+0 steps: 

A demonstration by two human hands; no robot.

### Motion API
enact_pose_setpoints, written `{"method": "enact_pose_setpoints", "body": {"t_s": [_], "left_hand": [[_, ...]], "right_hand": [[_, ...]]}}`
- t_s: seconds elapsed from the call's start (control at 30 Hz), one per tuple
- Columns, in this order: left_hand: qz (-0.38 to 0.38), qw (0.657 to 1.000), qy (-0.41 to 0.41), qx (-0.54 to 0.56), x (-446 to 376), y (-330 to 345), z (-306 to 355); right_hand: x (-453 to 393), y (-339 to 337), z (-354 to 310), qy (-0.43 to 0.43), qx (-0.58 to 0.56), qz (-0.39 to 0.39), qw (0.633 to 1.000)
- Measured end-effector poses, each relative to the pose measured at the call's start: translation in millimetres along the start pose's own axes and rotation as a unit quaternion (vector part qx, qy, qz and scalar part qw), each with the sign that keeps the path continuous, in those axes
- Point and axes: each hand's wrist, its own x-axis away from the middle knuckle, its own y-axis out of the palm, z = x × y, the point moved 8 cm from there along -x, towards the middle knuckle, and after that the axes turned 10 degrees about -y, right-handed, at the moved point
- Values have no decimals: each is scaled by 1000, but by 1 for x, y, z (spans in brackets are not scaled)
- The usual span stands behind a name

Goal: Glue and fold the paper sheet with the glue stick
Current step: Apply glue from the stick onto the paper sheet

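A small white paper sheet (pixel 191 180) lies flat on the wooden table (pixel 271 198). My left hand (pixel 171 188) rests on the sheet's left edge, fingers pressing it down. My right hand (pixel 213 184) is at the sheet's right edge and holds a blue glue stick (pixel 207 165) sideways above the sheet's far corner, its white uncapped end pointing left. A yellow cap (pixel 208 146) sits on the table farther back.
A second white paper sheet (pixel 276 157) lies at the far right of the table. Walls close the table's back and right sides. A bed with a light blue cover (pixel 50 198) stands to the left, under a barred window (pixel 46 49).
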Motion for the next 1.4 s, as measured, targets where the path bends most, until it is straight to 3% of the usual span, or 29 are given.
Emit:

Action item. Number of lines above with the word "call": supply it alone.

Output of the task. 2